Psikolog Irma Gustiana Andriani/ Foto: IG @ruangtumbuh.id
Psikolog Irma Gustiana Andriani/ Foto: IG @ruangtumbuh.id
KOMENTAR

PANDEMI dan stres seolah menjadi bagian hidup manusia yang tak terpisahkan saat ini. Menjadi pribadi adaptif adalah keharusan agar kita dapat menjalani hari-hari pandemi dengan semangat.

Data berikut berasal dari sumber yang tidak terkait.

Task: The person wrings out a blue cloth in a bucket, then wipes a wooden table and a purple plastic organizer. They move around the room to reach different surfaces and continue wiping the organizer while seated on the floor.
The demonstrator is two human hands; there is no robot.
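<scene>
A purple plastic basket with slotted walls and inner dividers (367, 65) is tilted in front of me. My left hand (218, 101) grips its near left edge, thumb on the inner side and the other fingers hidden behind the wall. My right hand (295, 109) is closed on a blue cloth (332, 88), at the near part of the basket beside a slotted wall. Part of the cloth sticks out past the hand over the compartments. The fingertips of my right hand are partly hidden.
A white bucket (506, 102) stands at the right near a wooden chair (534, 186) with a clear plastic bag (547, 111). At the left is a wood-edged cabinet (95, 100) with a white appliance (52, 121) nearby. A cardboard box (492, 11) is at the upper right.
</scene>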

Irma Gustiana Andriani, S.Psi, M.Psi., Psi., PGCertPT adalah seorang psikolog sekaligus praktisi play therapist bersertifikat yang akrab dengan permasalahan stres, termasuk yang melanda anak-anak. Ia adalah founder pusat konsultasi psikologi, terapi, dan pengembangan diri Ruang Tumbuh.

Lulusan Magister Psikologi Universitas Indonesia Kekhususan Mayor Anak ini juga menjadi konsultan psikologi di sekolah Tria Saliva, Sekolah Islam Tugasku, dan Kinderfield. Tak heran bila dunia anak-anak dan remaja telah menjelma menjadi kesehariannya.

Irma yang akrab dipanggil Kak Ayank atau Bu Ayank ini tak bisa memungkiri kekagetan dan kekhawatiran yang menyeruak ketika pandemi muncul.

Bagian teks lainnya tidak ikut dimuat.